Reproduce, exactly and in full, the lines from the one with "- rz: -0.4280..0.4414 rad" through the one with "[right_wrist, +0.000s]" in the data below; drop pictures.

=== DATA ===

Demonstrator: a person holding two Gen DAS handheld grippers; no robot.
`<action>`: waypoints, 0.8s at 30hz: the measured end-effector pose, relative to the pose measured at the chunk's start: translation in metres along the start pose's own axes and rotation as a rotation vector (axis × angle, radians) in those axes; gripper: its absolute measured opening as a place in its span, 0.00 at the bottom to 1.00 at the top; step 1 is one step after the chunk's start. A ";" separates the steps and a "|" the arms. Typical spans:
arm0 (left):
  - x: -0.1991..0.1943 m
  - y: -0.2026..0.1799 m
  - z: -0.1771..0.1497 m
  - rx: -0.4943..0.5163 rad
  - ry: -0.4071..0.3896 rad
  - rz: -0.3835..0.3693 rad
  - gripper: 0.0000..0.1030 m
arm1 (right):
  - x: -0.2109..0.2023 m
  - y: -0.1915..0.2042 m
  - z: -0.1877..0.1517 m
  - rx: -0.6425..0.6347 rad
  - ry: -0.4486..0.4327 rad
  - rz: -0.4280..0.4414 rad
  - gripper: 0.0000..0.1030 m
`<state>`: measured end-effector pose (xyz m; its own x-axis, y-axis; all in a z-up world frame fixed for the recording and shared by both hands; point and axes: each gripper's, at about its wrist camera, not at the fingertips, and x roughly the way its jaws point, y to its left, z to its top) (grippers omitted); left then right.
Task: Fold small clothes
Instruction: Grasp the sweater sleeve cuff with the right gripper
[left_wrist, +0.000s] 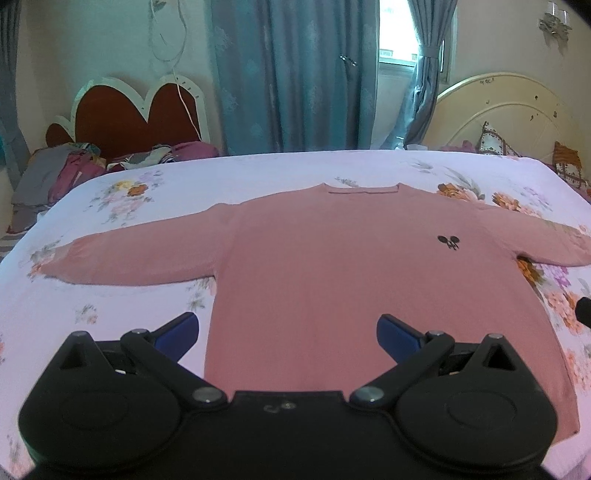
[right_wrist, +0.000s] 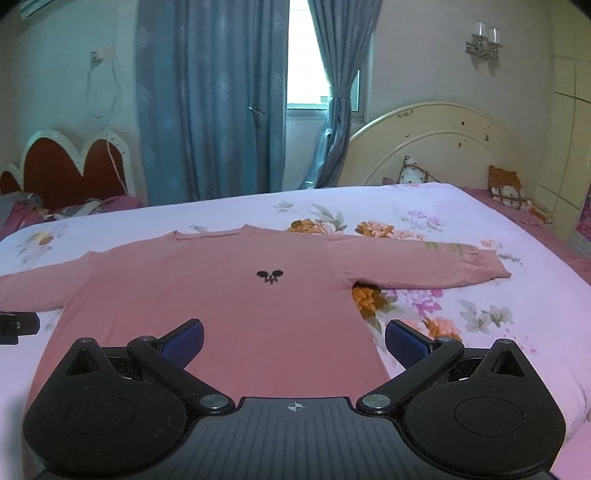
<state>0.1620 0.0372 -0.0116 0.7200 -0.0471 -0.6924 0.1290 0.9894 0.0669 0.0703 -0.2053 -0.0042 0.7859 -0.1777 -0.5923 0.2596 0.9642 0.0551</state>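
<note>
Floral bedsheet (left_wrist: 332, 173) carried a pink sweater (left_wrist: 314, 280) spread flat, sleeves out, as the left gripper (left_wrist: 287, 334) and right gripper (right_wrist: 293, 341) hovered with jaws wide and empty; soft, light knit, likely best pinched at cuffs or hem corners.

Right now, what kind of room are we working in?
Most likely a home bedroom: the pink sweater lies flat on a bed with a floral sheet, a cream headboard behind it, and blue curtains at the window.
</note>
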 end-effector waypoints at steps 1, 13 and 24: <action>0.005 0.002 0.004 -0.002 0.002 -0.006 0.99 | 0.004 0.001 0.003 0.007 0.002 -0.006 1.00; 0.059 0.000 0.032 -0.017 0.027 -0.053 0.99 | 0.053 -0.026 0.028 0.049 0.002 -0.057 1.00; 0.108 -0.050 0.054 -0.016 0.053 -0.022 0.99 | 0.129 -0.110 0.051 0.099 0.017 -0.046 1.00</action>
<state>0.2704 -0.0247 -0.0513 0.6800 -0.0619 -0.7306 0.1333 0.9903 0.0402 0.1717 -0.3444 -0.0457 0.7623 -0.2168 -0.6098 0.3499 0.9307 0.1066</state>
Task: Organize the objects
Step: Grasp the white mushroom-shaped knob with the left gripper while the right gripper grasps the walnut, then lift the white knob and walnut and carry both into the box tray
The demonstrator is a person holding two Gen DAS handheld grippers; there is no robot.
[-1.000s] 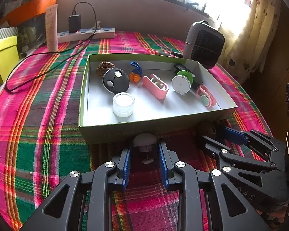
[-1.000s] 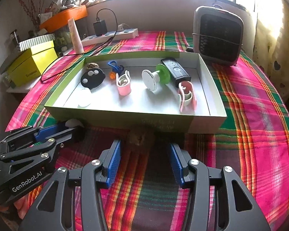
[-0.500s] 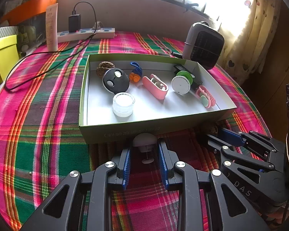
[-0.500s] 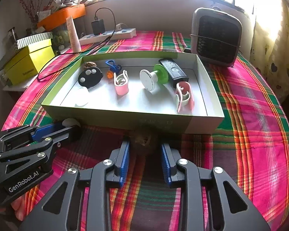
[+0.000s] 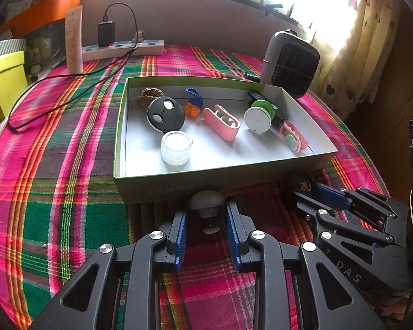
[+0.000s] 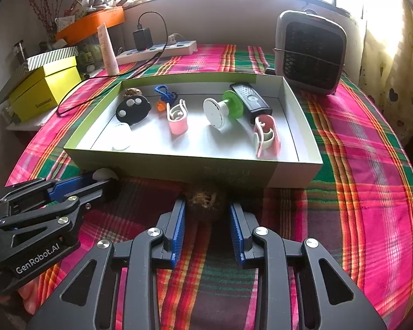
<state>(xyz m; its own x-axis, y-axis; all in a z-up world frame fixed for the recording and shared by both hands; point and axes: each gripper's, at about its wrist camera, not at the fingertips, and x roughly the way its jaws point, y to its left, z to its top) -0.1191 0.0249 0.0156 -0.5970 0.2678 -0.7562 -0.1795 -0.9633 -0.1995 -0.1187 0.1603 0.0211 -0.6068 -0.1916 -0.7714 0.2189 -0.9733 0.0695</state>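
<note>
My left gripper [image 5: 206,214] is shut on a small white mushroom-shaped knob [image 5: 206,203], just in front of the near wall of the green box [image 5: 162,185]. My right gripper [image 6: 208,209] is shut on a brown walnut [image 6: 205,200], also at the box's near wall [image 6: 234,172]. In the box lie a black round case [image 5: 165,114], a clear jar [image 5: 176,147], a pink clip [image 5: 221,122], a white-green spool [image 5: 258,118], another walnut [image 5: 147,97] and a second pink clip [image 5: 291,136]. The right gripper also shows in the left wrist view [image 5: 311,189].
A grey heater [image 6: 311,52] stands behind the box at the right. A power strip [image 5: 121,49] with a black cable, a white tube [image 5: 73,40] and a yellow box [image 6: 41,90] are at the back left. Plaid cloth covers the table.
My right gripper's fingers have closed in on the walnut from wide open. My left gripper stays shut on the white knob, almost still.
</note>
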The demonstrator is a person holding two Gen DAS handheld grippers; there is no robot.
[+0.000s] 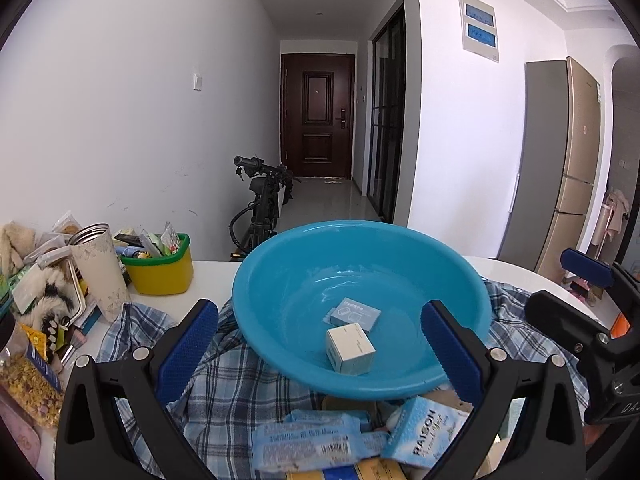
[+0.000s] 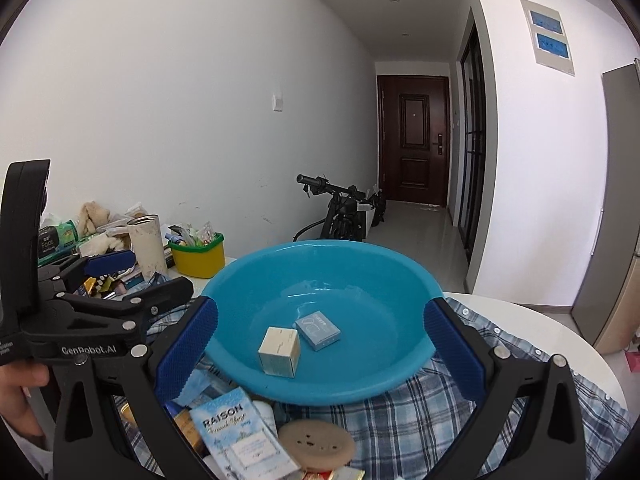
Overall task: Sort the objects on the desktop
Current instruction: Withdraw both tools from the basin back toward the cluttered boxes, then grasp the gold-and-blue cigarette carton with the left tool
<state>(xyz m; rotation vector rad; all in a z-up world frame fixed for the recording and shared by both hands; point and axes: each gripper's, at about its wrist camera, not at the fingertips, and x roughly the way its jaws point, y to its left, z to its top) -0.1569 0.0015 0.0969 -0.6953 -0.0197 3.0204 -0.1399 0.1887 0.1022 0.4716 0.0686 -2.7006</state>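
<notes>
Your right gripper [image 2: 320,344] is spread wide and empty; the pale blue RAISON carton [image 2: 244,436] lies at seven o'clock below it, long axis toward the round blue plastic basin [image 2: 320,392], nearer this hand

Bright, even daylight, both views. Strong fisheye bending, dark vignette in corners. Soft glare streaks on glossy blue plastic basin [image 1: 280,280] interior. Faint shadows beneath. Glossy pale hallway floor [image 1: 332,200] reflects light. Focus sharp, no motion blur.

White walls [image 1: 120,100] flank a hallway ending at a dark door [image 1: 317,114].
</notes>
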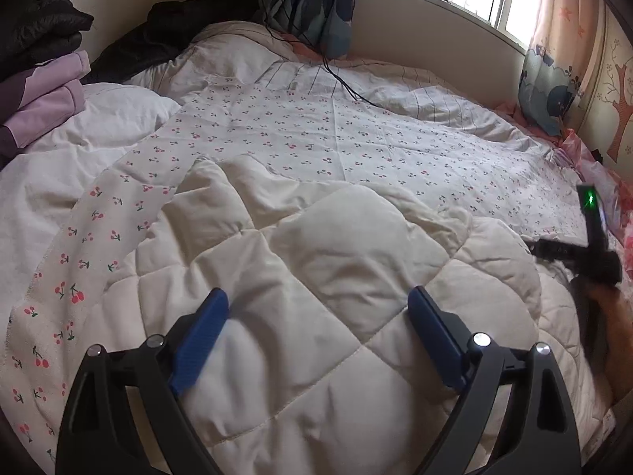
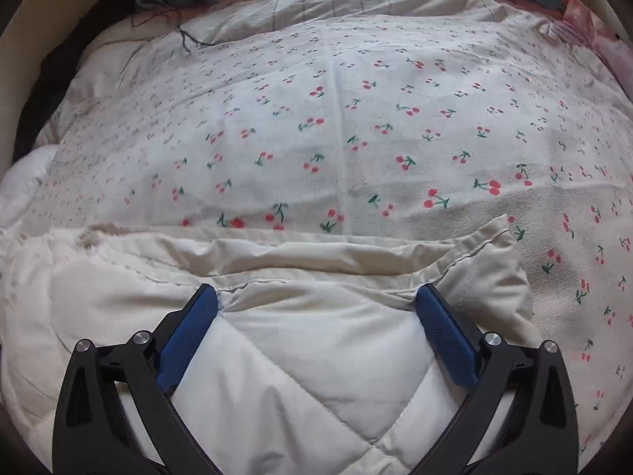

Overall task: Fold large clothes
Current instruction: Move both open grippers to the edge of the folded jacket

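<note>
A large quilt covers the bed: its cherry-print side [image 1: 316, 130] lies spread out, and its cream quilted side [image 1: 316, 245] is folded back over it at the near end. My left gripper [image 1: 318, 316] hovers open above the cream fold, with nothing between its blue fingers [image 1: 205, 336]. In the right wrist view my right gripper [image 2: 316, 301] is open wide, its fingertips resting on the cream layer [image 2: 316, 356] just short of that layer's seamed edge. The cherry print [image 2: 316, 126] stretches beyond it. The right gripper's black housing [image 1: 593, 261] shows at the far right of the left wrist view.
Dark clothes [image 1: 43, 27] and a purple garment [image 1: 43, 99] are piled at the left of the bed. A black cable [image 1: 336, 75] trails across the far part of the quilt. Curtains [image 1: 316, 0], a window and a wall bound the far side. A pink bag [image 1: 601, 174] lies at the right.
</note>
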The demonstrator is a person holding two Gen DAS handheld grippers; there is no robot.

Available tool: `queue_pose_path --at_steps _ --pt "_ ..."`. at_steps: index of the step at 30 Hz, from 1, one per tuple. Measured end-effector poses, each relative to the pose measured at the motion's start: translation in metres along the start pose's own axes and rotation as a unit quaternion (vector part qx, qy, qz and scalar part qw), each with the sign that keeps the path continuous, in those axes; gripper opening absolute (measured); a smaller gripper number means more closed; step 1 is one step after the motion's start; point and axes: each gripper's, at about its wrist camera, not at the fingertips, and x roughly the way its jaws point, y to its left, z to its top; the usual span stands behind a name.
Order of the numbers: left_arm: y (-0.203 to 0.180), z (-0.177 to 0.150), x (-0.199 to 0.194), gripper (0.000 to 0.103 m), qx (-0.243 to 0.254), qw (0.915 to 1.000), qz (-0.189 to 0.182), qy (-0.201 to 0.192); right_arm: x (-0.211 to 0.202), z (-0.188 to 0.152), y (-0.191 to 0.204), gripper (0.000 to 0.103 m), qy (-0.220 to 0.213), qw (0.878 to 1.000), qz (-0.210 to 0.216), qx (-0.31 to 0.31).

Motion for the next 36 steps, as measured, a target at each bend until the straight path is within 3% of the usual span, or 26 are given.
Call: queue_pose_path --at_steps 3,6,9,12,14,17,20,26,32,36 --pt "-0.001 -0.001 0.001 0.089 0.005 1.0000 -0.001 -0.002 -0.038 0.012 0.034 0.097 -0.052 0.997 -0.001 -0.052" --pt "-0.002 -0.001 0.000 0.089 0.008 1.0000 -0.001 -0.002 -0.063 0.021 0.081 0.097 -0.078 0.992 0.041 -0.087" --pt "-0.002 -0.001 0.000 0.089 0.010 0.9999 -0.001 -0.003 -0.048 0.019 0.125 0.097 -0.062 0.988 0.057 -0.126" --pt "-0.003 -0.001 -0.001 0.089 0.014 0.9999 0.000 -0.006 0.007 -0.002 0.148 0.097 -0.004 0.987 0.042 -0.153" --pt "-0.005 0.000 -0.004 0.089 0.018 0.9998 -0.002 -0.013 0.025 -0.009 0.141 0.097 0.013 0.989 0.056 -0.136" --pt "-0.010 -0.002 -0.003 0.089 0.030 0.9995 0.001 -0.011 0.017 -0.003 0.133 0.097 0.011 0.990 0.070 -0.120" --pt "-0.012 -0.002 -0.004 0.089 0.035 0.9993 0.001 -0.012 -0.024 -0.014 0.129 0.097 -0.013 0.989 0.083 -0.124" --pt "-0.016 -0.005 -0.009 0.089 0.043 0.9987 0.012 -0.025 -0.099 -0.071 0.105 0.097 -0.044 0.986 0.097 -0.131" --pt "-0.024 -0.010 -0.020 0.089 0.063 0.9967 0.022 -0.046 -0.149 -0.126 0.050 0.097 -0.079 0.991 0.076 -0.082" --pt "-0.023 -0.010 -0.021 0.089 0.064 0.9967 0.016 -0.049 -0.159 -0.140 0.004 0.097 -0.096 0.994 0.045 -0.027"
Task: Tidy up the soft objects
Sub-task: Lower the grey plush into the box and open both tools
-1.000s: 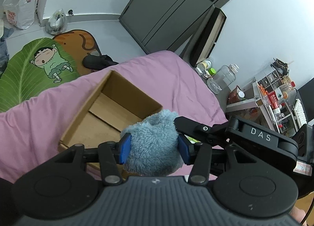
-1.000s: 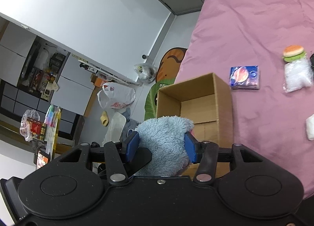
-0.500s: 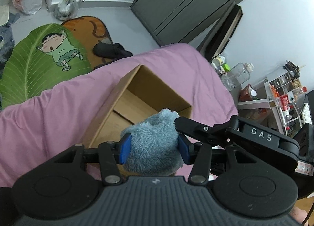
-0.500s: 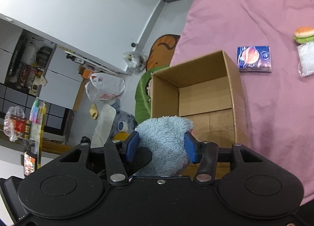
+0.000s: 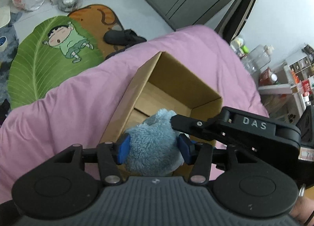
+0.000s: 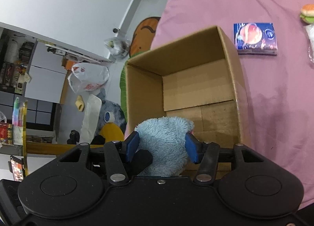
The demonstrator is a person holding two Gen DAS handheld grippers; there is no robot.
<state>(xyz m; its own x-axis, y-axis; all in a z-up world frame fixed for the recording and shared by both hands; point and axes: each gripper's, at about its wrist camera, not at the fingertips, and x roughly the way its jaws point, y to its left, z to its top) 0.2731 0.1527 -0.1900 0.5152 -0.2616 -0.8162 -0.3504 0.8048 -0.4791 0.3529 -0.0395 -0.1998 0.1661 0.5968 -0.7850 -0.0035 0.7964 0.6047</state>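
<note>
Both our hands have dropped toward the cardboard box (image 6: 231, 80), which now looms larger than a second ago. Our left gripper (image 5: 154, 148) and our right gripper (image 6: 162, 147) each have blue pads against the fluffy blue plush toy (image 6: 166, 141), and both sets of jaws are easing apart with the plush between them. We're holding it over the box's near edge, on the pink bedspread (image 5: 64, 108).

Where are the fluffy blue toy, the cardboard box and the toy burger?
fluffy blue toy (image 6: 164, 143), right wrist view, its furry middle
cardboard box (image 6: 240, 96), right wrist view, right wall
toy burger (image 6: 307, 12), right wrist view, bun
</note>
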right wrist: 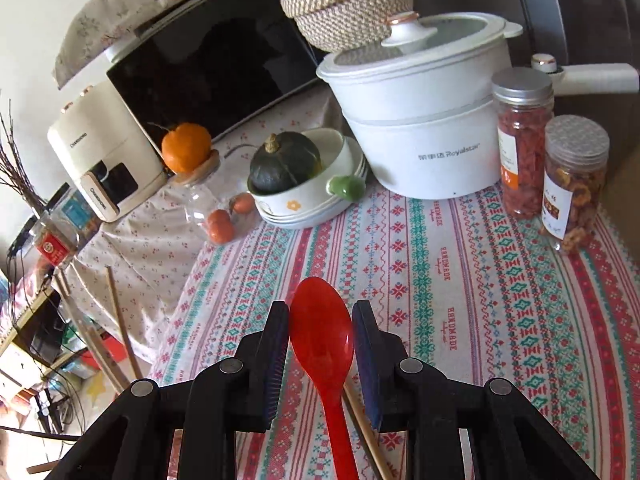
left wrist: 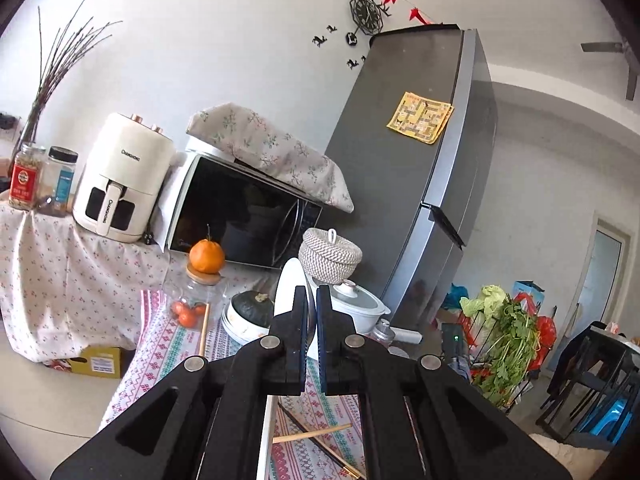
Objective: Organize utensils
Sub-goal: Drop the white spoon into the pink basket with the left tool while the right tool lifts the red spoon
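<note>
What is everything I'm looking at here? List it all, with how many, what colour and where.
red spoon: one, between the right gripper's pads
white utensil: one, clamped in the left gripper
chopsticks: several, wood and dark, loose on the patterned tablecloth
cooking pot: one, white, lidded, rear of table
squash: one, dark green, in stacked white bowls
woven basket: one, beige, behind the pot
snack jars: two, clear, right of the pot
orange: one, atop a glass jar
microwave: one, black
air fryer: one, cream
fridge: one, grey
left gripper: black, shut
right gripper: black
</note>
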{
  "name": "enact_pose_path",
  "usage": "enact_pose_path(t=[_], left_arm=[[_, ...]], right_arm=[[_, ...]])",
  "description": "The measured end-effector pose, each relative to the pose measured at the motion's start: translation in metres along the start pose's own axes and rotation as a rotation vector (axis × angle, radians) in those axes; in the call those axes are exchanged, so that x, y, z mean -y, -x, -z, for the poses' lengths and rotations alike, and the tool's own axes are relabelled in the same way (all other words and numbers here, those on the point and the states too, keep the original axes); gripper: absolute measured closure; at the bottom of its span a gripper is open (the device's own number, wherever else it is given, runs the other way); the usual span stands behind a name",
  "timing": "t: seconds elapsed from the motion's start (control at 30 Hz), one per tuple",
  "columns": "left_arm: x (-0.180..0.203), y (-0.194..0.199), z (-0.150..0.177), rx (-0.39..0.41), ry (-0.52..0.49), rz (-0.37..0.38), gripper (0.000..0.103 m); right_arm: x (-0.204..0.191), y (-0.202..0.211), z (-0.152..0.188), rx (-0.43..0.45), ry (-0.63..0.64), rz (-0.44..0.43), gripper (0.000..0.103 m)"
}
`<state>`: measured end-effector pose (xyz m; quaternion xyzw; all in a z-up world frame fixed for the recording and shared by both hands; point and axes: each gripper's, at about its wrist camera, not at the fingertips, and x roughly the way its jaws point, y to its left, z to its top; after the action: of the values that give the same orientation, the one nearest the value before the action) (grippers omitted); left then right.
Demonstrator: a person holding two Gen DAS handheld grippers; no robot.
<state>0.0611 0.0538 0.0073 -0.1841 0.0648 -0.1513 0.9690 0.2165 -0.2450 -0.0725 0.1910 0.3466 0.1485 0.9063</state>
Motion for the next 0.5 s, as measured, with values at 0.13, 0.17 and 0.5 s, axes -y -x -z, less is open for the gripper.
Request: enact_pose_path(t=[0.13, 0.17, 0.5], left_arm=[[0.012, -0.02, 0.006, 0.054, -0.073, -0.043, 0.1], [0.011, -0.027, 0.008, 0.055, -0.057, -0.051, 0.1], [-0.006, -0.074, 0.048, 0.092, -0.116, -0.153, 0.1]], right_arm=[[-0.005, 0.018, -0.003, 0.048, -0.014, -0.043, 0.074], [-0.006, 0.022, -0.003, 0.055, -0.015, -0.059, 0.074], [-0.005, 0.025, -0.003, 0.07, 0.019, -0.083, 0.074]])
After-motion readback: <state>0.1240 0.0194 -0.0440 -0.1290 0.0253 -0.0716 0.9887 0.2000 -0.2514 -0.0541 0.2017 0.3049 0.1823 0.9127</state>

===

→ **PROBLEM SOLUTION**:
  - rz: -0.4280..0.4414 rad
  - gripper: 0.0000..0.1030 m
`<state>`: measured end-effector pose (xyz m; its own x-axis, y-axis; all in a z-up world frame fixed for the recording and shared by both hands; point and axes: each gripper's, at about its wrist camera, not at the fingertips, and x roughly the way its jaws point, y to its left, z to its top) (grippers omitted); left then right.
Task: Fold small clothes
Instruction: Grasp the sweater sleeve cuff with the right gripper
[left_wrist, +0.000s] 
[right_wrist, +0.000s] 

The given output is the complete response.